In 1989, plaintiff was employed as a sales representative in the Business Market Group (“BMG”) of Sprint. BMG serviced middle range accounts which did not require a Virtual Private Network (‘VPN”) program. Large accounts requiring VPN service were routinely assigned to the National Accounts Division (“NAD”), which serviced a select list of large accounts. When plaintiff first began working at Sprint, there was no monetary incentive for BMG sales representatives to identify large accounts which the BMG would be unable to service. Such accounts would automatically be transferred to NAD, and BMG sales representatives would receive no compensation. In an effort to remedy this situation, Sprint instituted a joint sales policy which provided that BMG sales representatives would receive compensation for their efforts in successfully landing large accounts, even though those accounts would eventually be serviced by NAD.

Each BMG sales representative had a territory of customers that was not geographical, but instead consisted of a list of customers. First Financial Management Corporation (“FFMC”) was on plaintiffs active list of accounts in 1989. While servicing the FFMC account on a regular basis, plaintiff learned from FFMC’s director of telecommunications of FFMC’s desire to nationalize its services. Plaintiff learned that FFMC planned to issue requests for proposals (RFP) to different telecommunications companies, but that Sprint was not included among those companies. Plaintiff was instrumental in securing a RFP for Sprint, which allowed Sprint to bid on the nationalized FFMC account. The account was identified by Sprint as a potential VPN account.
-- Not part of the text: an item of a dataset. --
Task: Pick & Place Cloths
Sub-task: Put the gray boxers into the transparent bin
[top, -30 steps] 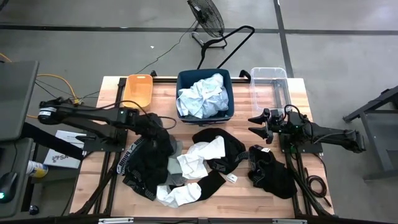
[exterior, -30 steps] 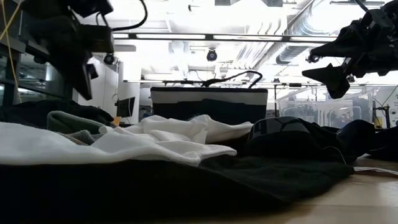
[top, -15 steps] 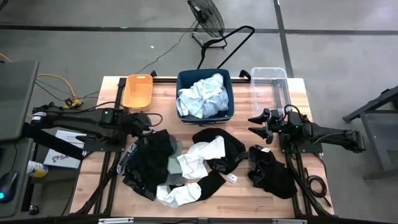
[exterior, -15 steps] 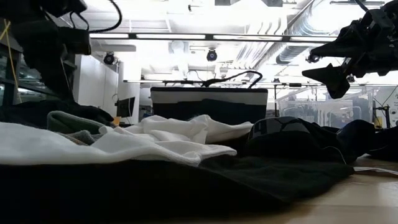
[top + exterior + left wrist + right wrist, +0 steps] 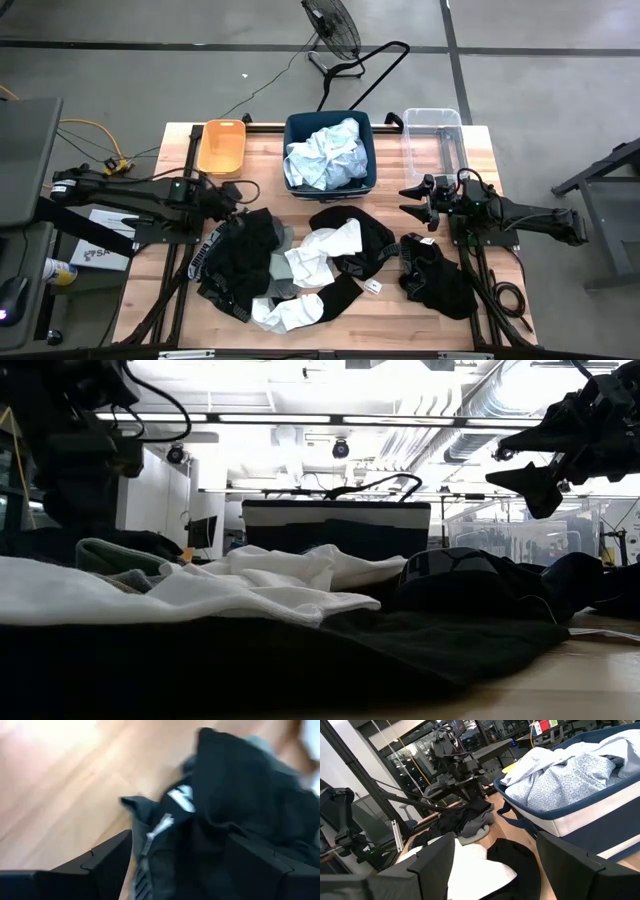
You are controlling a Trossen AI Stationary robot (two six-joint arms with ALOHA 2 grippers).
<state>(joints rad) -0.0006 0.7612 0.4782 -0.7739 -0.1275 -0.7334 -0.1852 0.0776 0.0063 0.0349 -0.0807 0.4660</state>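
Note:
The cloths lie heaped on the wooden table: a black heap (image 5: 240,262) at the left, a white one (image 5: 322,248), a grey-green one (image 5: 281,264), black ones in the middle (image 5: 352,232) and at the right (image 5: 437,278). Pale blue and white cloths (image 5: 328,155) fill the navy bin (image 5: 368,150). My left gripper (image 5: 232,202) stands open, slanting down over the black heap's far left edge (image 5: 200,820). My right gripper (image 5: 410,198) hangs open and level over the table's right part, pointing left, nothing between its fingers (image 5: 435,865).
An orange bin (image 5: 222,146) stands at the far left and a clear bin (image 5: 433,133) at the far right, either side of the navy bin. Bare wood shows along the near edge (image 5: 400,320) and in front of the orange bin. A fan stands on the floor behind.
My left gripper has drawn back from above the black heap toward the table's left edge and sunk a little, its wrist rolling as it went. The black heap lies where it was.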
Through the joint efforts of the BMG and NAD divisions, FFMC ultimately signed a three-year contract with Sprint for the nationalized account in August of 1989. The FFMC account turned into an extremely profitable one for Sprint, generating revenue over the life of the three year contract in the millions of dollars.

Under the terms of plaintiff’s 1990 Incentive Compensation Plan (the “1990 Plan”) 2 , plaintiff’s total compensation consisted of three components. 3 These three components are defined in the 1990 Plan as base salary, revenue-based incentive compensation and performance-based incentive compensation. As the name implies, the base salary is a set amount received by each sales representative. Various factors influence the amount of base salary to be received, including job category, geographic location and performance. The 1990 Plan states that the base salary “is intended as total compensation for all sales made by the Participant while he/she is employed by US Sprint” and that the base salary “provides a level of income security.”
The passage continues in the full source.